Un ultimo aspetto di interesse riguarda il fatto che il panda sembrerebbe avere un elevato livello di eterozigosità (ovvero di differenze tra gli alleli materni e paterni) ad indicare la possibilità che questa specie, sebbene rappresentata da un numero ridotto di esemplari (gli autori riportano una stima di 2500-3000 esemplari), abbia una discreta variabilità genetica, condizione necessaria per ritardarne l’estinzione. Questa conclusione non è al momento ben supportata da dati per cui ulteriori esperimenti dovranno essere fatti a questo proposito.

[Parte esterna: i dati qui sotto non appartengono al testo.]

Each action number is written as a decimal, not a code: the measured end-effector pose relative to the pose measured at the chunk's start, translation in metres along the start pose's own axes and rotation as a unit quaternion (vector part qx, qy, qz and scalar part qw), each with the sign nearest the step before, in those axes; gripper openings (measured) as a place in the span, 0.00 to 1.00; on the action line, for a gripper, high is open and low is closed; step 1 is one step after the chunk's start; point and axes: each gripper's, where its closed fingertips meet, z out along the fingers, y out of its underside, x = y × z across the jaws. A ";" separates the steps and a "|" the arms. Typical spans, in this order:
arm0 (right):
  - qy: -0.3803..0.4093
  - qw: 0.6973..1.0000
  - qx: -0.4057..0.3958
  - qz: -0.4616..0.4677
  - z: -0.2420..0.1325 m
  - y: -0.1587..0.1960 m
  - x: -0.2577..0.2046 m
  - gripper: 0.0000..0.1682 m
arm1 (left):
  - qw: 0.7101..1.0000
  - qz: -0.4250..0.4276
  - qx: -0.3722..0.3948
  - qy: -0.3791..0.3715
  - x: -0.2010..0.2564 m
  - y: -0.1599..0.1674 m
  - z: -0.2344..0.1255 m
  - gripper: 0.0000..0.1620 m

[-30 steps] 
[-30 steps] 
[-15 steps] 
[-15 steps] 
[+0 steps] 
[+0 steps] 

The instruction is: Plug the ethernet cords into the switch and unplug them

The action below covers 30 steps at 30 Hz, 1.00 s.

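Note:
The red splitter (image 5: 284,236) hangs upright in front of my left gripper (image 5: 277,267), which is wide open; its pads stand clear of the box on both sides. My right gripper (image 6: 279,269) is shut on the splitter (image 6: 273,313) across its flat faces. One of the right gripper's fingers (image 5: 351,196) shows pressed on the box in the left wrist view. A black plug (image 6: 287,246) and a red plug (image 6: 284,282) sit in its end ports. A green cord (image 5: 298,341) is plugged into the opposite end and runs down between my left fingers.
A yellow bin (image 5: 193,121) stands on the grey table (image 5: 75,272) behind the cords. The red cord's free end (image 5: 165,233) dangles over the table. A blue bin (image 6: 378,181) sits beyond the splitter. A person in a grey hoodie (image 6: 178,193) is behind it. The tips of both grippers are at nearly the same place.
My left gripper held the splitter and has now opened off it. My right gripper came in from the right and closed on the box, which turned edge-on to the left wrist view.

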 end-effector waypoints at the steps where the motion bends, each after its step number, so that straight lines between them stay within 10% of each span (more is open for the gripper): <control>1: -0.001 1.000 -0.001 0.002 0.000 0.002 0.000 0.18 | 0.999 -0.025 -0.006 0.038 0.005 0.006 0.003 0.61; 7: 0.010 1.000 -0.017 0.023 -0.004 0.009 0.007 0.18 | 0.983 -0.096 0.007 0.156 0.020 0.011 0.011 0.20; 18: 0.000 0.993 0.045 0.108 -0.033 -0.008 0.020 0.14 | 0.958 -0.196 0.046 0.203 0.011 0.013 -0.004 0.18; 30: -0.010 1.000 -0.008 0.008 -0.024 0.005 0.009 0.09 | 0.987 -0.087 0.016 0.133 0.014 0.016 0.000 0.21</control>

Agli aspetti di contenuto del genoma, si affianca un ultimo elemento di interesse, forse più specialistico, ma che rappresenta un elemento di forte novità di questo genoma rispetto agli altri sinora sequenziati. Il genoma del panda gigante è stato infatti sequenziato avvalendosi non del metodo di Sanger (o metodo della terminazione di catena), ma delle nuove tecnologie di sequenziamento massivo messe a punto negli ultimi anni. Queste nuove tecnologie permettono di sequenziare un genoma in modo estremamente più veloce ed economico rispetto alla tecnologia precedente, ma hanno lo svantaggio di portare ad avere come risultato numerosissime sequenze di ridotte dimensioni e questa caratteristica sembrava rendere queste nuove metodologie poco adatte al sequeziamento di genomi di grandi dimensioni. Al contrario, il genoma del panda gigante è stata interamente realizzato con queste nuove metodiche rendendo questo progetto pioneristico e di assoluto interesse per tutti coloro che sono interessati a sequenziare genomi. Questo lavoro mostra infatti come il sequenziamento di genomi completi possa avere costi enormemente più bassi rispetto a quanto era negli scorsi anno facendo si che un genoma possa essere sequenziato nei prossimi anni con meno di 50.000 euro per genoma. Al momento sicuramente il genoma ottenuto conterrà errori che andranno risolti con metodi diversi e dovrà essere accuratamente controllato ed annotato (come per altro accaduto a tutti i progetti genoma sinora realizzati, uomo compreso) però è già un ottimo risultato per la comunità scientifica poter disporre di questa solida base di partenza.

Riferimenti:
Ruiqiang Li et al. (2010) The sequence and de novo assembly of the giant panda genome. Nature 463: 311-317.